Dr. Gaffin also keeps busy writing, speaking and presenting her research. For example, each October she presents at the Annual Cheikh Anta Diop International Conference in Philadelphia.  Last month, she had the distinct honor of joining renowned poet Sonia Sanchez and writer Nzadi Keita at the African American Museum in Philadelphia for a panel discussion on Invented Lives, African American Women’s Narrative. Their conversation explored the written lives of African American women. Just this month Dr. Gaffin had the pleasure of introducing activist Angela Davis at a Cheyney University fundraiser for the Keystone Honors Academy.

One of her proudest moments as a professor came last year when she accompanied a student, current senior and Keystone Honors Academy (KHA) Scholar Angelitta Anderson, to the National Council of Black Studies (NCBS) conference in Indiana where Gaffin and Anderson each presented their research. Anderson's paper, Research Essay of the Harlem Renaissance, was well received. "NCBS is the leading organization of Black Studies professionals in the world," Gaffin explains. "For nearly 40 years its members have been at the forefront of enhancing the development of Africana/Black Studies as a respected academic discipline. Their guiding philosophy is that education should engender both academic excellence and social responsibility."

Dr. Gaffin has presented at the NCBS conference for over 15 years.  "Watching one of my students present her work was pretty exciting."  So exciting, this year, Gaffin took two more students to the NCBS Conference which was held in Miami, FL.  Amir Abner, a Political Science major, submitted his paper, How the Media Influences the Perception of the Black Athlete, and Branden Ellis, a Biology major and Keystone scholar, submitted his research, Bridging the Gap Between Traditional African Religions and Black Christianity, and both were accepted to present their papers.  Their papers, as well as Anderson's, were originally assignments from either an African American Lit or African American Experience class with Gaffin.  In addition, while at the conference, "Amir and Brandon had the opportunity to meet and speak with Drs. Molefi Asante and Maulana Karenga, authors of texts used in our classes," Gaffin excitedly said.

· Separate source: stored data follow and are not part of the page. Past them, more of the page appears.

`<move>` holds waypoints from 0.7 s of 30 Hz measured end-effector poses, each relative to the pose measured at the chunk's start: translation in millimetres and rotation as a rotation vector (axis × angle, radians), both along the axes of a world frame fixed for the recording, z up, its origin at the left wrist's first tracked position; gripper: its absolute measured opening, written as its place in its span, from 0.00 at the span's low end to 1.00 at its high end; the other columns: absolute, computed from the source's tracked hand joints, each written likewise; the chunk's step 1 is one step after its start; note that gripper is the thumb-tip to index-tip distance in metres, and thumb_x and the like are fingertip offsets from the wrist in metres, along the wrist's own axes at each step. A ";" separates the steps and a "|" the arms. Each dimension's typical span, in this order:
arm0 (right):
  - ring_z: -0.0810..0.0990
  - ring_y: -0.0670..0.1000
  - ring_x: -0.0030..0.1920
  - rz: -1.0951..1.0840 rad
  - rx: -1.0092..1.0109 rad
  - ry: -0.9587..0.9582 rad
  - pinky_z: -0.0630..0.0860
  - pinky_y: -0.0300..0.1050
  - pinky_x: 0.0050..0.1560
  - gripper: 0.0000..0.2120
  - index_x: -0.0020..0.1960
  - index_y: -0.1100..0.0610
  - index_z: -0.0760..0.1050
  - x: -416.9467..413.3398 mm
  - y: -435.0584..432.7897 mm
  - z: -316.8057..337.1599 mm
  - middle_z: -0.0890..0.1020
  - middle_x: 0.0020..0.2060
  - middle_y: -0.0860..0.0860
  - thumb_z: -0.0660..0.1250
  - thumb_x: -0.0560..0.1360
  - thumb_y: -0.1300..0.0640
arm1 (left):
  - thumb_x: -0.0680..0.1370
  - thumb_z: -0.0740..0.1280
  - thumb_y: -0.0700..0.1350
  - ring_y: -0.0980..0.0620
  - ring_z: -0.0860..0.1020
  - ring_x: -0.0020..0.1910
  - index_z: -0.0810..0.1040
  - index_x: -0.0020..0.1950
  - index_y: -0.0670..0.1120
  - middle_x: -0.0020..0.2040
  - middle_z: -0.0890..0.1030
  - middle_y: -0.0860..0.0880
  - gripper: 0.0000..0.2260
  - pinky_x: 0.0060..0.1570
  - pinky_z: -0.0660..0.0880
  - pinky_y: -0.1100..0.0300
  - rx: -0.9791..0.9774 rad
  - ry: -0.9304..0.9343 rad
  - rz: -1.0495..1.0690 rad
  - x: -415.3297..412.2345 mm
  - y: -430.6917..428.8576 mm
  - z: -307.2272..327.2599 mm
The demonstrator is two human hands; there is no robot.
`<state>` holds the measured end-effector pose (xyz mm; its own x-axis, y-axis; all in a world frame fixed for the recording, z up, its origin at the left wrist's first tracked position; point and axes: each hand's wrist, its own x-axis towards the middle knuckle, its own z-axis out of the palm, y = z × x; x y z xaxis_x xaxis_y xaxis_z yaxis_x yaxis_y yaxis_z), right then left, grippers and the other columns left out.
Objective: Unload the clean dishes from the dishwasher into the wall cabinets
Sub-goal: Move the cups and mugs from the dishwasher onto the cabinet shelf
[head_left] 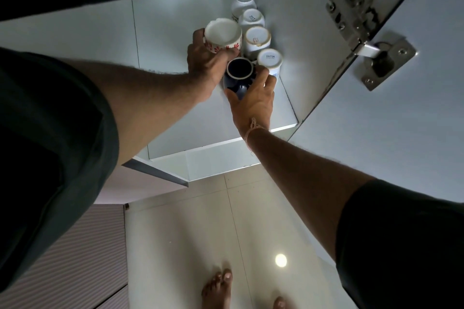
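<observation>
cups (254,39) rowed on shelf (175,98), perhaps touching

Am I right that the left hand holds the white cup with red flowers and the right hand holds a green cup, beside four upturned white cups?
Not quite. In the head view the right hand holds a dark blue cup, not green. The left hand does hold the red-flowered cup, beside four upturned white cups.

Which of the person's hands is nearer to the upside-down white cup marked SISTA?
Right. The right hand grips the dark blue cup, fingertips reaching the SISTA cup. The left hand holds the red-patterned cup, beyond the blue cup from it.
</observation>
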<state>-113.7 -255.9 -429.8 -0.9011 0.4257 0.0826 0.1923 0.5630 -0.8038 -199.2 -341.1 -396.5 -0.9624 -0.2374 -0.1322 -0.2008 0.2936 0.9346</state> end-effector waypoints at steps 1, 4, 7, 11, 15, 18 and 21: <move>0.73 0.57 0.63 0.002 -0.003 0.002 0.73 0.51 0.66 0.38 0.71 0.57 0.61 -0.6 0.2 -0.8 0.68 0.66 0.55 0.77 0.69 0.50 | 0.58 0.76 0.56 0.52 0.78 0.56 0.71 0.64 0.57 0.58 0.78 0.53 0.36 0.56 0.78 0.54 0.005 0.003 -0.011 -0.1 1.9 0.3; 0.73 0.57 0.63 0.000 -0.013 0.006 0.74 0.52 0.65 0.38 0.71 0.56 0.61 -1.9 0.9 -2.7 0.69 0.66 0.54 0.77 0.69 0.49 | 0.57 0.76 0.56 0.52 0.78 0.56 0.72 0.65 0.56 0.57 0.79 0.54 0.37 0.56 0.78 0.54 0.016 0.003 -0.034 -0.2 5.8 1.2; 0.74 0.57 0.62 0.001 -0.005 0.008 0.74 0.52 0.65 0.38 0.71 0.56 0.61 -2.0 1.3 -2.7 0.70 0.65 0.54 0.77 0.68 0.48 | 0.58 0.77 0.55 0.52 0.78 0.57 0.71 0.66 0.56 0.58 0.79 0.54 0.37 0.57 0.78 0.53 0.018 0.000 -0.048 1.0 6.6 2.2; 0.73 0.58 0.62 0.009 -0.024 0.014 0.73 0.52 0.65 0.37 0.70 0.57 0.62 0.0 1.6 -1.1 0.70 0.65 0.55 0.77 0.69 0.50 | 0.61 0.76 0.53 0.53 0.78 0.57 0.70 0.66 0.55 0.57 0.80 0.55 0.34 0.58 0.78 0.54 0.040 0.000 -0.062 5.4 5.1 1.4; 0.73 0.58 0.61 0.006 -0.030 0.002 0.74 0.54 0.64 0.36 0.69 0.57 0.63 1.6 1.7 0.1 0.70 0.64 0.55 0.77 0.68 0.51 | 0.64 0.76 0.52 0.54 0.78 0.57 0.70 0.67 0.55 0.58 0.80 0.55 0.32 0.57 0.77 0.59 0.037 0.001 -0.065 11.1 4.3 1.8; 0.73 0.58 0.61 0.016 -0.023 -0.015 0.74 0.54 0.63 0.34 0.69 0.57 0.63 2.0 3.1 2.0 0.70 0.64 0.55 0.77 0.69 0.52 | 0.65 0.76 0.54 0.54 0.78 0.58 0.69 0.67 0.55 0.59 0.80 0.55 0.32 0.57 0.77 0.59 0.025 -0.011 -0.072 15.1 2.8 2.8; 0.74 0.58 0.62 0.034 -0.025 -0.025 0.74 0.53 0.63 0.34 0.69 0.57 0.64 2.1 5.6 5.0 0.71 0.65 0.55 0.76 0.70 0.53 | 0.66 0.75 0.53 0.53 0.78 0.58 0.69 0.68 0.54 0.60 0.81 0.53 0.32 0.56 0.76 0.61 0.028 -0.034 -0.083 21.3 1.2 2.9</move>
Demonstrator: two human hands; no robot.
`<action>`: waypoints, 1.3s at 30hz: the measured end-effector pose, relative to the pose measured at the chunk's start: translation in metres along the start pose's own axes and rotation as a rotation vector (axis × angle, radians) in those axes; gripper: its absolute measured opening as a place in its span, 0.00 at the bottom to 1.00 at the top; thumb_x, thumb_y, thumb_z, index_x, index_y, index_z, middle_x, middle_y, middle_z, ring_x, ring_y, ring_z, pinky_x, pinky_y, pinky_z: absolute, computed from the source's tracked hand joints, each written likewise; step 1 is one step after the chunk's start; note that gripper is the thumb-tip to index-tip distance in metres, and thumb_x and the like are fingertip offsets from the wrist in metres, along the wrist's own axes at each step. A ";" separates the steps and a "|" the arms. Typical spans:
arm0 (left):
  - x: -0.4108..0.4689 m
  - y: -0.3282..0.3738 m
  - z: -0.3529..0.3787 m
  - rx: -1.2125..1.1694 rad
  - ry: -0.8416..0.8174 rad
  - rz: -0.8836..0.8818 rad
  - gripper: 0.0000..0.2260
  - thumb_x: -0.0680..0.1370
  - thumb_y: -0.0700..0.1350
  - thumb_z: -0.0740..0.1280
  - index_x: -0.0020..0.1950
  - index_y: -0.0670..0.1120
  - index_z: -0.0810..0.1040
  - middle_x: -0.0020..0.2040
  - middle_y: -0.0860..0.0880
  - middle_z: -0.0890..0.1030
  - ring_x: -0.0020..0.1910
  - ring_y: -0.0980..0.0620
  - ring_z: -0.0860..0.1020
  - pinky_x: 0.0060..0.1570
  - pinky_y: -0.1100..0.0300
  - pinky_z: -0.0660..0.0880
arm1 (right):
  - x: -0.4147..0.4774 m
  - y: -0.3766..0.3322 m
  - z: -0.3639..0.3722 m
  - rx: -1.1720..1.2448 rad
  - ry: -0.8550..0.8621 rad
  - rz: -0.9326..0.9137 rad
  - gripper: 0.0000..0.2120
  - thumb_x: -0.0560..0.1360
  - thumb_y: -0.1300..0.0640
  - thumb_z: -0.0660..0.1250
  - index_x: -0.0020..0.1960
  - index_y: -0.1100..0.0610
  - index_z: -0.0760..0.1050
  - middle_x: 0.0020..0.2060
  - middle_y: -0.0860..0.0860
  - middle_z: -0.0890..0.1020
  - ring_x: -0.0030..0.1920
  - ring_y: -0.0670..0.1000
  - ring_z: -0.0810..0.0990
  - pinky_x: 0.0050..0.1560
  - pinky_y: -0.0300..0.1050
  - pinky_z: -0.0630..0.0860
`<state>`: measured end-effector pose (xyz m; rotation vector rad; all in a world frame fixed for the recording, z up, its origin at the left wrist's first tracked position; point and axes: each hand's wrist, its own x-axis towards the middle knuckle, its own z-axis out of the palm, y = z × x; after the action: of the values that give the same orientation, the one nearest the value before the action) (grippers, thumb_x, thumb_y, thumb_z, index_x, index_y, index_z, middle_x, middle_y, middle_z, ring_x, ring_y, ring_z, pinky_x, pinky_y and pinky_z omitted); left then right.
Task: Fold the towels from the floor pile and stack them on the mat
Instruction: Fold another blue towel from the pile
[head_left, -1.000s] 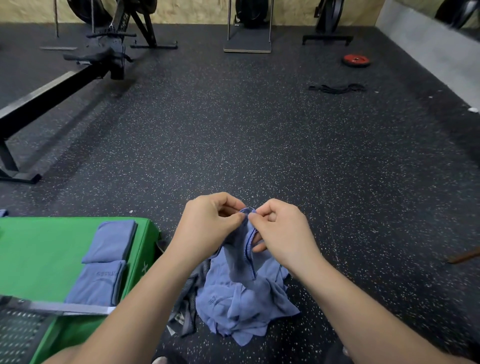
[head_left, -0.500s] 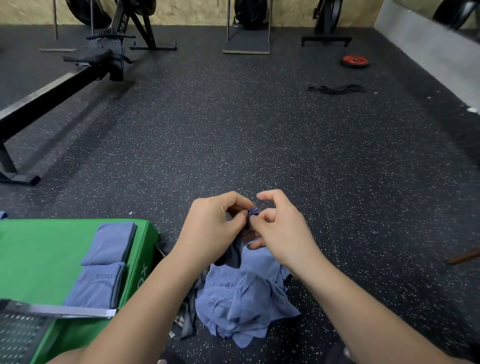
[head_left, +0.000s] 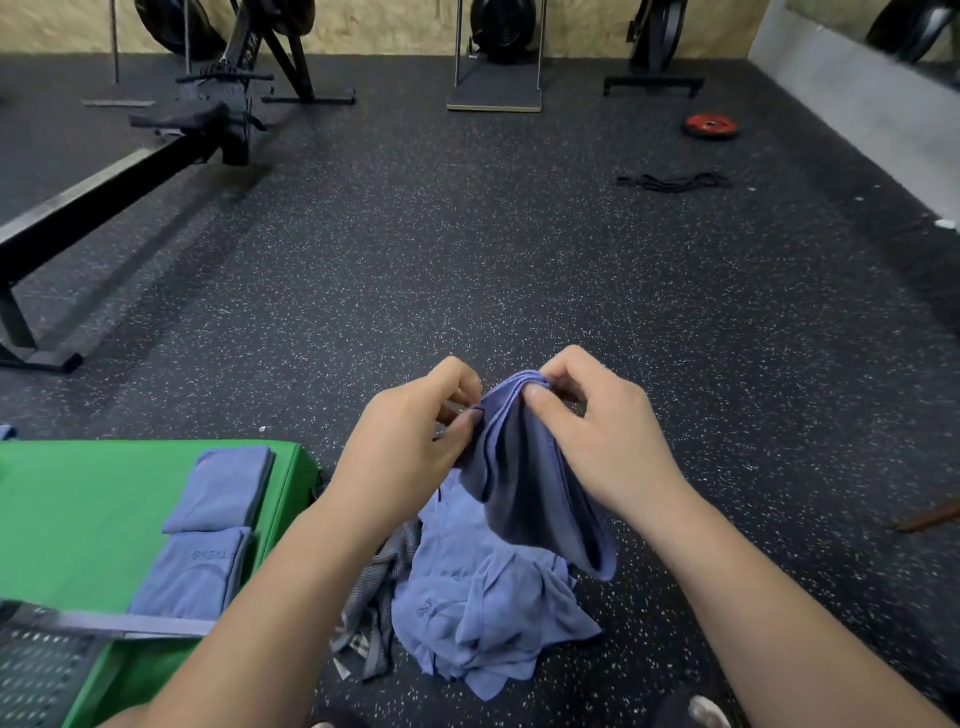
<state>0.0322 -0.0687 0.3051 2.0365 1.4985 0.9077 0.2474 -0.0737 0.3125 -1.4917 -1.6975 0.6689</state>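
Both hands pinch the top hem of a blue towel (head_left: 524, 483), held up just above the pile (head_left: 483, 618) on the floor. The left hand (head_left: 410, 441) has its grip clamped on one end of the hem, and the right hand (head_left: 597, 436) is clamped on a bunched corner close beside it. The towel hangs doubled and creased, its low end near the pile; whether it touches, I cannot tell. Two folded towels (head_left: 195, 571) lie on the green mat (head_left: 78, 519) at left.

Likely risks: with the hem bunched, the hands could spread mismatched edges and skew the fold. The dangling end could snag the pile or the grey cloth (head_left: 374, 597) and drag it. So thin a pinch could also slip.
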 end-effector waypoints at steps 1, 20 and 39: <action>0.000 0.000 -0.001 0.031 0.000 0.014 0.12 0.80 0.38 0.72 0.50 0.56 0.76 0.39 0.59 0.81 0.36 0.59 0.79 0.37 0.69 0.72 | 0.000 0.000 -0.002 0.018 0.004 0.004 0.06 0.82 0.53 0.71 0.47 0.50 0.76 0.40 0.41 0.82 0.43 0.43 0.79 0.44 0.33 0.70; -0.003 0.002 0.016 0.153 -0.075 0.088 0.17 0.77 0.72 0.65 0.43 0.60 0.76 0.39 0.57 0.77 0.41 0.59 0.77 0.40 0.57 0.72 | -0.005 -0.003 -0.006 0.036 0.019 -0.045 0.07 0.82 0.53 0.71 0.47 0.49 0.75 0.39 0.44 0.82 0.41 0.48 0.80 0.47 0.51 0.79; 0.009 -0.017 -0.018 0.029 -0.046 0.097 0.12 0.81 0.55 0.74 0.42 0.49 0.83 0.34 0.54 0.80 0.35 0.56 0.78 0.38 0.61 0.73 | 0.005 0.010 -0.020 0.000 0.072 -0.011 0.04 0.83 0.54 0.70 0.51 0.48 0.77 0.41 0.45 0.83 0.42 0.46 0.80 0.47 0.45 0.75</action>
<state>0.0093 -0.0558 0.3079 2.1528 1.4064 0.8743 0.2695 -0.0694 0.3173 -1.4878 -1.6496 0.6022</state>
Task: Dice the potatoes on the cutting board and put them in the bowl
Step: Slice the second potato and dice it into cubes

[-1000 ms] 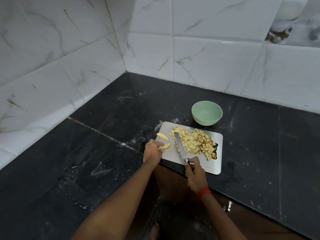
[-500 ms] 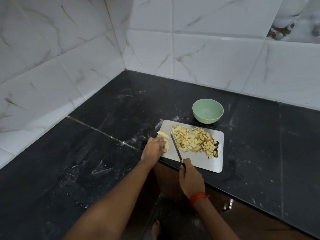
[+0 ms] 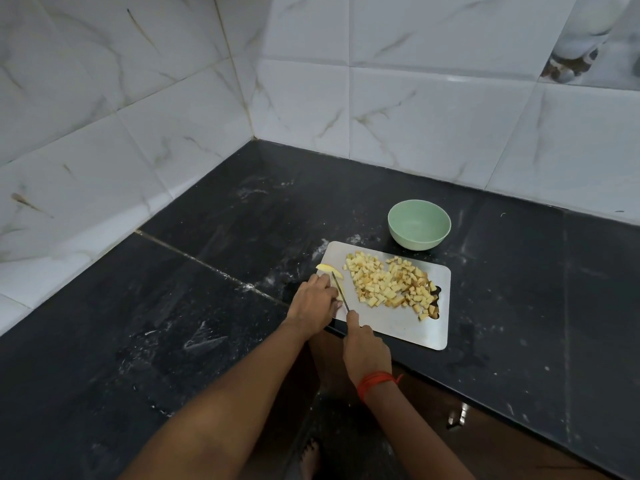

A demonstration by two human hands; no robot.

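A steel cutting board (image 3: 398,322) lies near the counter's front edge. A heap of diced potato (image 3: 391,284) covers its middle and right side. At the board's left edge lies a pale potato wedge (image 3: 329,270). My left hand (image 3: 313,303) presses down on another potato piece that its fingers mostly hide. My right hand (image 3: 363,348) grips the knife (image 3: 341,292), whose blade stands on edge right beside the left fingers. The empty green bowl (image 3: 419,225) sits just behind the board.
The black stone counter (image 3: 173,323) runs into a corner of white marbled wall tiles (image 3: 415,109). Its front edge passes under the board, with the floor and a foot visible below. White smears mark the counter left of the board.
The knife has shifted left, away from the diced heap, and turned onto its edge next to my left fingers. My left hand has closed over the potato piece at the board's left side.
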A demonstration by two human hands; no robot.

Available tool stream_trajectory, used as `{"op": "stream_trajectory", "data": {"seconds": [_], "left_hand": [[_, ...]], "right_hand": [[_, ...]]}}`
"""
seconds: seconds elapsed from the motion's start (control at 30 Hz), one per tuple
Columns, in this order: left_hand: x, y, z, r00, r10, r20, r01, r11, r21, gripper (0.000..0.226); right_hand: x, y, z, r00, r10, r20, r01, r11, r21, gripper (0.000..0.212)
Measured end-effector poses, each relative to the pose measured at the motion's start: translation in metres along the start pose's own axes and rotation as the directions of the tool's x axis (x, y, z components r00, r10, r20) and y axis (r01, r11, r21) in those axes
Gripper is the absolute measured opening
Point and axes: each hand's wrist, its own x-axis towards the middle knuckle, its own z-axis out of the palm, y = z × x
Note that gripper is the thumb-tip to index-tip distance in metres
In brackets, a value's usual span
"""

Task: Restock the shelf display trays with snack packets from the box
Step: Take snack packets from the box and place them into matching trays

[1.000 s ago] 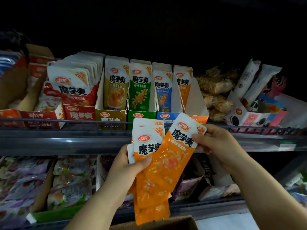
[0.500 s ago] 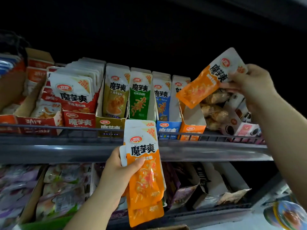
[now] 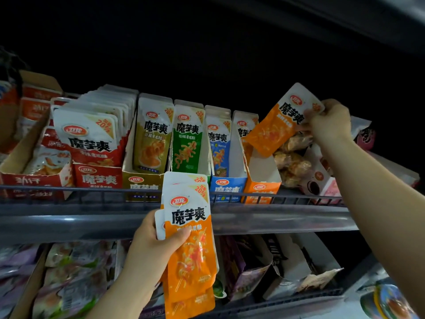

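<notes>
Dark shop aisle, black behind the stock, w/ a grey shelf (image 3: 69,223) edge running across the middle. Right hand (image 3: 328,123) pinches a single orange packet (image 3: 276,125) by its white top corner, fingers curled on it. The packet is tilted, bottom end over the orange tray (image 3: 262,173). Left hand (image 3: 158,242) grips a small stack of orange packets (image 3: 190,249) mid-body, thumb across the front, held in front of the shelf edge.

Packets look light, thin & floppy, w/ a glossy film that's prob. slippery. The sealed top edge looks the stiffest bit, so a pinch there seems best for steering one in upright.

Orange tray looks near empty, at least one packet standing at its back; its card walls look soft. Beside it is the blue tray (image 3: 226,187), then green & yellow ones, fuller. Supply box not in view.
</notes>
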Motion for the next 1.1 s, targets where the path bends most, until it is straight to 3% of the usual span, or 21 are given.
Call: {"op": "stream_trajectory", "data": {"seconds": [0.37,0.53,0.8,1.1], "left_hand": [[-0.004,0.001,0.008,1.0,0.0,0.015,-0.001,0.998,0.056,0.027],[0.001,0.002,0.004,1.0,-0.02,0.017,0.019,0.998,0.062,0.026],[0.008,0.003,0.008,0.999,-0.038,-0.008,0.039,0.995,0.096,0.027],[0.004,0.0,0.008,0.999,-0.041,-0.009,0.041,0.997,0.063,0.027]], "right_hand": [[-0.022,-0.005,0.032,0.953,0.078,0.293,-0.077,0.997,-0.016,0.024],[-0.016,-0.003,0.054,0.939,0.169,0.299,-0.19,0.981,0.042,0.026],[-0.007,0.002,0.072,0.97,0.092,0.226,-0.096,0.995,0.006,0.04],[-0.027,0.014,0.06,0.984,-0.028,0.176,-0.021,0.961,0.274,0.033]]}}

"I want to thank both the Cheyney Foundation and the Keystone Academy for giving Cheyney students the opportunity to see what academics at work looks like off campus," she acknowledged.  "Amir, Brandon and I will cherish the memories!"

Dr. Gaffin's presentation at the NCBS conference, Egypt: Contributions of and Corrections to The Study of 25th Dynasty Kemet, detailed her last two summers' experience working at the excavation site in South Asasif, Egypt (near the Valley of the Kings). According to Gaffin, Nubian Egyptians are the excavators while she and others work to interpret hieroglyphics that are found. They've come across the 25th Dynasty of black pharaohs, she reports, including black noblemen who are buried there. "Historically, culturally and academically it's a significant dig," Gaffin insists, "and it's important that black people know about it because it's just extraordinary."

More of Dr. Gaffin's experiences and research can be found in her professional writings including:
In 2011 The Analysis of the Nubian Dilemma - Through the Works of Idris Ali, Haggag Oddol & Tayeb Salih (Nubian novelists); In 2011 Going to the Source; An Introduction to Nubian Literature; In 2008 Nubians: Who Are They and Why They Matter; In 2007 The Literacy Treasure in Ancient Kemetic Traditions-The Missing Dimensions.